Pour Natasa Kovacevic, spécialiste des questions énergétiques et environnementales pour l’ONG Bankwtach, cette situation s'explique par la faiblesse des institutions locales, minées par le clientélisme et la corruption. "Le Monténégro est un pays en développement, ce qui signifie que l'Etat de droit n'y est pas à un niveau suffisant. C'est d'ailleurs l'une des raisons qui amène la Chine à travailler ici. Certaines des dispositions du contrat ont permis d'exclure de fait la souveraineté du Monténégro et ont transféré tout le processus judiciaire et les arbitrages à Pékin", analyse-t-elle.
Un impact environnemental
Derrière le risque pour la dette et donc la souveraineté du Monténégro, le projet d'autoroute est aussi critiqué pour son impact environnemental.
Le long de ses 160 kilomètres, le tracé menace deux des principaux parcs nationaux du pays et notamment le fameux canyon de la Tara, le plus profond d'Europe, un joyau naturel pourtant classé au patrimoine mondial de l'Unesco depuis 1977.

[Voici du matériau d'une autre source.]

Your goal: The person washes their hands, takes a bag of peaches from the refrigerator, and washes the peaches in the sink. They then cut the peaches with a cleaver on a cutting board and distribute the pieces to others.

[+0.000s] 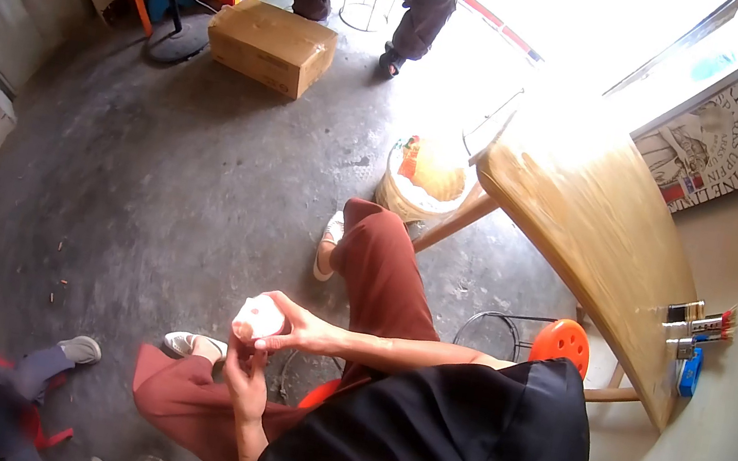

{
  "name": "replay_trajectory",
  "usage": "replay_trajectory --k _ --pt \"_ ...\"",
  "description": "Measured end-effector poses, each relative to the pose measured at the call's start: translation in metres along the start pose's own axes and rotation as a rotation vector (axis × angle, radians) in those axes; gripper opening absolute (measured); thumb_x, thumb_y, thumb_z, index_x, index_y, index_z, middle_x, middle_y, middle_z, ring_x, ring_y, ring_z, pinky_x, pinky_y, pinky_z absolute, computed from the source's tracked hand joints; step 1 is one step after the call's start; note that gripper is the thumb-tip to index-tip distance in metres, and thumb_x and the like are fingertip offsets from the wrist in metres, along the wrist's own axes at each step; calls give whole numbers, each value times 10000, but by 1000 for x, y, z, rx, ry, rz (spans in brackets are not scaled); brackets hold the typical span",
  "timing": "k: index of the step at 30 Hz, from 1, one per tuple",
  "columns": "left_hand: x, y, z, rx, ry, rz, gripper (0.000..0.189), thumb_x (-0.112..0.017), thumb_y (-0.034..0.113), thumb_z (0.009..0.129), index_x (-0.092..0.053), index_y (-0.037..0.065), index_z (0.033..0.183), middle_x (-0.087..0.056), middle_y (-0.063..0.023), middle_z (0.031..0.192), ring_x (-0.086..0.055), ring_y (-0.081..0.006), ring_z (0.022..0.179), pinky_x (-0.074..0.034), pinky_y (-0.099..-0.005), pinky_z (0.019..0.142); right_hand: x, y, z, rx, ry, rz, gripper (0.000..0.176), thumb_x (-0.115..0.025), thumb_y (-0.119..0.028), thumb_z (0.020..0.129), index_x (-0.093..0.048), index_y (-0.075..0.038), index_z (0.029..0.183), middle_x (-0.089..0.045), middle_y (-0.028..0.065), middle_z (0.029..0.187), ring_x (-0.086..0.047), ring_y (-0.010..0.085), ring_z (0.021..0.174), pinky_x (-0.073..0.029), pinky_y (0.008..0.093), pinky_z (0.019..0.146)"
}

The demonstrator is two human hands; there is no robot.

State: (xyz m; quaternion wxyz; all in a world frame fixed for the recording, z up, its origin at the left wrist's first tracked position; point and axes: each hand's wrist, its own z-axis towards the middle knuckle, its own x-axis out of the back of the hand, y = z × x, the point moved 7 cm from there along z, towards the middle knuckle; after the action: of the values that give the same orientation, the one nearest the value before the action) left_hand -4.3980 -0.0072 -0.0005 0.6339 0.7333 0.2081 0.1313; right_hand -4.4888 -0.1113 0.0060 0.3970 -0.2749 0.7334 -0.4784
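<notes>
Head view leaves the small pale lump [259, 317] hard to name: whitish-pink, rounded, half covered by fingers, held over the lap at about 7 o'clock. The right hand [297, 331] has its grip closed round the lump's side. The left hand [244, 377] pinches it from beneath, grip closed too. Near 12 o'clock, glare washes out a sack [392, 197] beside the bench [586, 229]; its fill looks white and yellow. A cardboard box [271, 45] at 11 o'clock sits shut, contents unseen.
</notes>
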Motion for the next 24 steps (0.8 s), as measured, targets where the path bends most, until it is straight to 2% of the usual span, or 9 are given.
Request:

Autour du chantier, Natasa Kovacevic a déjà constaté de nombreux dégâts environnementaux "Depuis 2015 et jusqu'à aujourd'hui, la rivière Tara a été dévastée à de nombreux endroits sur près de 7 kilomètres. D'énormes dépôts de déchets liés au chantier s’entassent sur ses berges et ils dépassent souvent les 20 mètres de haut", déplore-t-elle.
"Ces décharges, les investisseurs chinois tout comme notre gouvernement n'ont aucunement l'intention de les supprimer. Au contraire, ils contournent les lois sur la gestion des déchets en les requalifiant simplement en digues de défense contre les inondations", ajoute-t-elle.
Ce bilan pour l'instant contrasté n'a pourtant pas empêché les autorités monténégrines de signer de nouveaux contrats avec des entreprises chinoises, notamment pour la construction d'une autre autoroute, cette fois-ci le long du littoral.